# [Instructions to follow]
Retype the data below exactly, skipping pictures.

# [Recorded data]
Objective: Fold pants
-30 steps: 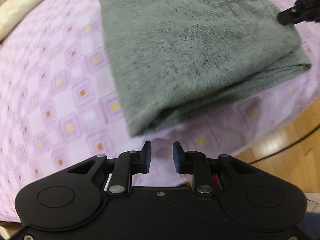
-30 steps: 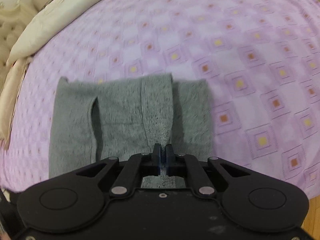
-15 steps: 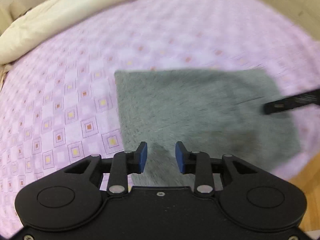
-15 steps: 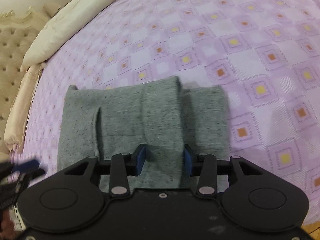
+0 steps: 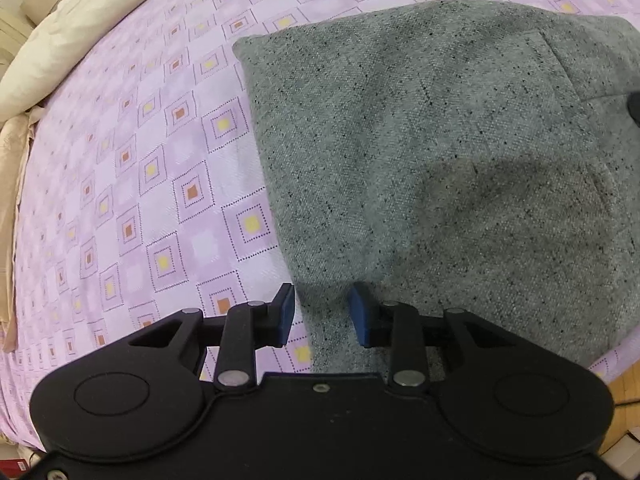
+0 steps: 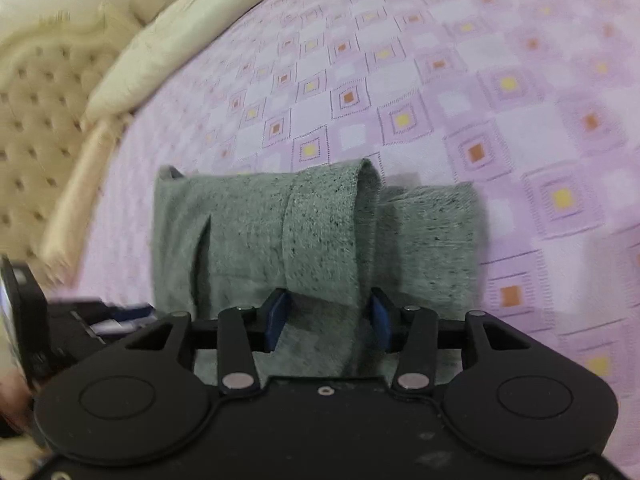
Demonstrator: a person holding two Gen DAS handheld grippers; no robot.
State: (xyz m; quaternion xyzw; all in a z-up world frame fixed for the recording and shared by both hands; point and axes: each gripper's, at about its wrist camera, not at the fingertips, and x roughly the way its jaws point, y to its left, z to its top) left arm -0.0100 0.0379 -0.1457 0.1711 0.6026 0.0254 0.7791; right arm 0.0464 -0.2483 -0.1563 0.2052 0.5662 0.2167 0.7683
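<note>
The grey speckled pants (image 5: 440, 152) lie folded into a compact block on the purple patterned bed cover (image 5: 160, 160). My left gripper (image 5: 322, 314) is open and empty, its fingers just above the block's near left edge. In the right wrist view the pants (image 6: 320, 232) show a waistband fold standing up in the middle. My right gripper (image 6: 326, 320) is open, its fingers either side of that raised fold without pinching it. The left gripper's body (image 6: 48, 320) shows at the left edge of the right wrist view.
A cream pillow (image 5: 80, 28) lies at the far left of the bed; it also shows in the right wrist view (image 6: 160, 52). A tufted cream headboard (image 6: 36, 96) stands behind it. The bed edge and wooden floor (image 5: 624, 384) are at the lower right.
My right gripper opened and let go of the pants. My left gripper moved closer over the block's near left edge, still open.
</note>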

# [Exercise solution]
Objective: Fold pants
-30 steps: 
-30 steps: 
-15 steps: 
-15 steps: 
+0 steps: 
+0 steps: 
Demonstrator: a person holding two Gen DAS handheld grippers; no robot.
State: (xyz m; quaternion xyzw; all in a z-up world frame fixed for the recording and shared by both hands; point and axes: each gripper's, at about its wrist camera, not at the fingertips, and x roughly the way its jaws point, y to its left, z to its top) left arm -0.0100 0.0379 -0.1457 0.1711 0.6026 0.0254 0.7791; right arm 0.0464 -0.2483 -0.1563 0.2052 0.5662 0.2167 0.7683
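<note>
The grey speckled pants (image 5: 440, 152) lie folded into a compact block on the purple patterned bed cover (image 5: 160, 160). My left gripper (image 5: 322, 314) is open and empty, its fingers just above the block's near left edge. In the right wrist view the pants (image 6: 320, 232) show a waistband fold standing up in the middle. My right gripper (image 6: 326, 320) is open, its fingers either side of that raised fold without pinching it. The left gripper's body (image 6: 48, 320) shows at the left edge of the right wrist view.
A cream pillow (image 5: 80, 28) lies at the far left of the bed; it also shows in the right wrist view (image 6: 160, 52). A tufted cream headboard (image 6: 36, 96) stands behind it. The bed edge and wooden floor (image 5: 624, 384) are at the lower right.
My right gripper opened and let go of the pants. My left gripper moved closer over the block's near left edge, still open.
</note>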

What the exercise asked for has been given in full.